Career highlights and awards
- AL ERA leader (1980);

= Rudy May =

American baseball player (1944–2024)

Rudolph May Jr. (July 18, 1944 – October 19, 2024) was an American professional baseball left–handed pitcher. He played in Major League Baseball (MLB) in 1965 and from 1969 to 1983 for the Los Angeles / California Angels, New York Yankees, Baltimore Orioles, and Montreal Expos. Early in his career, May had a live fastball, but was known best for his sharp-breaking curveball. May was the 1980 American League leader in earned run average (ERA).

==Early years==
May played high school baseball at Castlemont High School in Oakland, California. One of his high school teammates was future Hall-of-Famer Joe Morgan. Signed by the Minnesota Twins as an amateur free agent in 1962, May was one of the last players in Major League Baseball to be exempt from the later adoption of the Major League Baseball draft (which was formalized in 1964). He pitched in 32 games for Class A Bismarck-Mandan, with 11 wins and 11 losses, pitching 168 innings in 24 games.

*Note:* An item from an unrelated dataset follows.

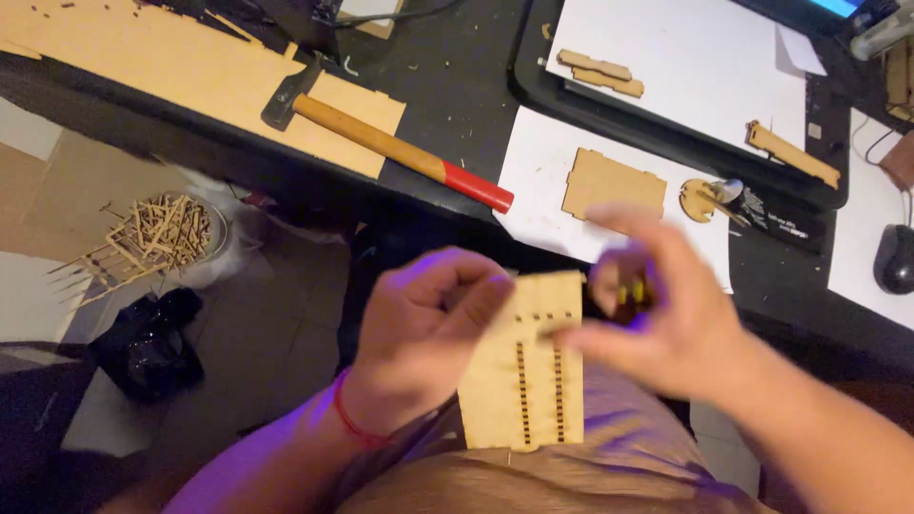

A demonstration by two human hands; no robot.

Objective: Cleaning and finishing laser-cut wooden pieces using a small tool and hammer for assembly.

In 1963 May was selected first in the 1963 first-year player draft by the Chicago White Sox. He pitched over 300 innings in 1964, split between the Single-A Tidewater Tides and Triple-A Indianapolis Indians, with 17 wins and 8 losses in 207 innings in 30 appearances.

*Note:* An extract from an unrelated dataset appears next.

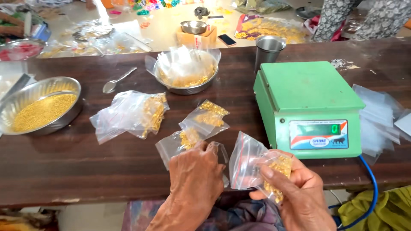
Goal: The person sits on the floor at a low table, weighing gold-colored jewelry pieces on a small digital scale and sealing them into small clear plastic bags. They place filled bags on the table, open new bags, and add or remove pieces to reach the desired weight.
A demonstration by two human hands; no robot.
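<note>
Right hand grips small clear zip bag of gold beads at worktop near edge; left hand, fingers curled, touches its left side.

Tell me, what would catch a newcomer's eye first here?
Probably the bright green weighing scale at the right of the dark wooden table. Next, the round steel bowl of tiny golden beads at the far left. At the near edge, the right hand holds a small clear plastic pouch of golden pieces.
</note>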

After the 1964 season, May was traded by the White Sox to the Philadelphia Phillies for catcher Bill Heath and a player to be named later (Joel Gibson). The Phillies then traded May to the Los Angeles Angels for pitcher Bo Belinsky.

==Major League Baseball career==
May made his Major League debut in 1965 at the age of 20, starting for the Los Angeles Angels against the Detroit Tigers. He pitched 9 innings, gave up one run and one hit, struck out 10 batters, walked 5, threw 139 pitches, and received a no-decision. May appeared in 30 games for the Angels in 1965. May pitched in the Angels minor league system from 1966 to 1968, including a stint with the Seattle Angels. He appeared in 45 games over three seasons. He won 18 games and lost 10, in 248 innings.

May returned to the Major Leagues for good in 1969 with the Angels and appeared in 200 games between 1969 and the beginning of the 1974 season as a starter and reliever. Over 1,013 innings, May posted a record of 47 wins and 67 losses with California.

The New York Yankees purchased May's contract from the Angels on June 15, 1974. He posted 22 wins and 16 losses in 326 innings over 49 appearances with the Yankees.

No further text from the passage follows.